Many times, when employers receive an Occupational Safety and Health Administration (OSHA) citation—if not most times—they claim it wasn’t their fault, but rather the employee did something stupid. OSHA recognizes such a defense, called the “employee misconduct” defense. It is an affirmative defense, meaning the employer has the burden of proof in establishing the misconduct.
How to Prove
To prove misconduct, you must show:
- An established work rule, if followed, would have prevented the violation;
- The work rule was adequately communicated to the employees;
- You have taken steps to discover violations; and
- You have effectively enforced your safety rules.
In establishing the first element—that the work rule existed—you must show you had an “employer directive that requires or prescribes certain conduct.” The rule must match the violation at issue and may not be too general in nature.
You then must prove you communicated the rule to your employees. Although not necessarily required, it’s always a good idea to have safety and other training documented with the topic listed and employee attendance names and/or signatures included. This kind of recordkeeping is critical because employees often have forgotten all of the safety training they have had when interviewed by OSHA.

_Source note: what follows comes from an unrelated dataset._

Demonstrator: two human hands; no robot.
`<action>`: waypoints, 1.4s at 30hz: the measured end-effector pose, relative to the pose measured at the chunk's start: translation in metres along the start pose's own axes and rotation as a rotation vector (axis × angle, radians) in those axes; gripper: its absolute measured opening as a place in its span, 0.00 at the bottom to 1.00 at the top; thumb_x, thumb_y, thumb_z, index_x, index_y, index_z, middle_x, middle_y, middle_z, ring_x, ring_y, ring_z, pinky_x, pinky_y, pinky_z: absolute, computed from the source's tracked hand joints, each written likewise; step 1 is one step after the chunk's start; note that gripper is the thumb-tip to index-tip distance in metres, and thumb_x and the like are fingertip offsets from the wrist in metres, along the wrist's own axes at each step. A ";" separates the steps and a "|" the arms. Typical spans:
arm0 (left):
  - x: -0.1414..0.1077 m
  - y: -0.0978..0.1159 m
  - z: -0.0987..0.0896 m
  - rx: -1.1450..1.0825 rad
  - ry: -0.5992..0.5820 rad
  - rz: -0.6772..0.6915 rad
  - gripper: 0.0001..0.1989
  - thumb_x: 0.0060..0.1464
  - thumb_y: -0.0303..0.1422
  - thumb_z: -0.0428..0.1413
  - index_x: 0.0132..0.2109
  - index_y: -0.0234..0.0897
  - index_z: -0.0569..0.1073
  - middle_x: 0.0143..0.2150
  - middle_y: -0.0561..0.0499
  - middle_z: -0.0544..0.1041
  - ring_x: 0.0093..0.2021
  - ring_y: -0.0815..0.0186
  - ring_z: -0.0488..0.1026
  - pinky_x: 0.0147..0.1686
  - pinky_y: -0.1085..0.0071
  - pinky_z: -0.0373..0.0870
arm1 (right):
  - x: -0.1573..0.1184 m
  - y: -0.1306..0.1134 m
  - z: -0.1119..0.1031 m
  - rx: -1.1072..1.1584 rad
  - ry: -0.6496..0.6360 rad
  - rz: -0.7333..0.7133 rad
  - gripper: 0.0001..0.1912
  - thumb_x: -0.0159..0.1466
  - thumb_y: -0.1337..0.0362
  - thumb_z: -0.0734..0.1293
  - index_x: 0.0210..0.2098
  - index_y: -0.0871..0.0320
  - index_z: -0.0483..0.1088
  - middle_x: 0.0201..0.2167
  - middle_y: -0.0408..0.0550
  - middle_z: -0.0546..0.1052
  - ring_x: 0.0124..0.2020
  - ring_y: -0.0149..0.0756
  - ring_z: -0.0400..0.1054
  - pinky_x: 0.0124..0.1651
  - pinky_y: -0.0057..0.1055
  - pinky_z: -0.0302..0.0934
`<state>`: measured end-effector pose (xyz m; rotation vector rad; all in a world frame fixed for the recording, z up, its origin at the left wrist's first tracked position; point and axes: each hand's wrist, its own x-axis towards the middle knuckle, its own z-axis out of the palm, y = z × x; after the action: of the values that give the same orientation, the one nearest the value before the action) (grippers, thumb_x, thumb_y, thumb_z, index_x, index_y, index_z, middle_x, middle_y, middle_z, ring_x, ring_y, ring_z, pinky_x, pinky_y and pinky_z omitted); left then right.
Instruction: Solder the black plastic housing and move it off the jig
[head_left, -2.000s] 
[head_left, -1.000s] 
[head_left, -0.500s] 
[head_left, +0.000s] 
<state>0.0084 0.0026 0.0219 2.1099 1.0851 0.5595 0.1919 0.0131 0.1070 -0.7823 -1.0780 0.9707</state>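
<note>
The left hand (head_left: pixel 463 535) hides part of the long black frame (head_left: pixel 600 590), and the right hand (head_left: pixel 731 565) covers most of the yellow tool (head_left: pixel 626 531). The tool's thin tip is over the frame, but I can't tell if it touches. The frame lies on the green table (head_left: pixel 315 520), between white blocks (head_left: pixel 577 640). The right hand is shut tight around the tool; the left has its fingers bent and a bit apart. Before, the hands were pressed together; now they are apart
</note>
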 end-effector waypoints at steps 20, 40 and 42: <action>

Next, you must show you have taken steps to discover safety rule violations. Examples include supervisor and safety audits—both written and unwritten. You must prove you monitor for violations and address them when found.
Finally, you must show you enforce safety rules by disciplining employees who violate them. You must have a discipline program that includes discipline for safety violations. You should document all disciplinary actions—even when employees receive only a verbal warning. Without evidence of any of the above elements, the misconduct defense will fail.
What Happens When You Don’t Prove It?
The 5th Circuit recently decided a case addressing the misconduct defense. The employer received a citation for a safety violation and asserted, as a defense, that the violation was a result of employee misconduct.
An administrative law judge (ALJ) with the Occupational Safety and Health Review Commission (OSHRC) ruled the employer didn’t have an established work rule specifically addressing the violation, and the training on the rule was insufficient. As such, the employee misconduct defense failed. The 5th Circuit agreed, affirming the ALJ’s decision, and the citation was upheld. Southern Hens, Inc. v. OSHRC, No. 18-60436 (5th Cir., July 18, 2019).
The 5th Circuit’s decision highlights the importance of having specific work rules on which employees are thoroughly trained, a mechanism for discovering and reporting safety violations, and an effective disciplinary process when violations are discovered or reported. Of course, it’s always advisable and preferred that your safety rules and procedures are effectively communicated to your employees in writing.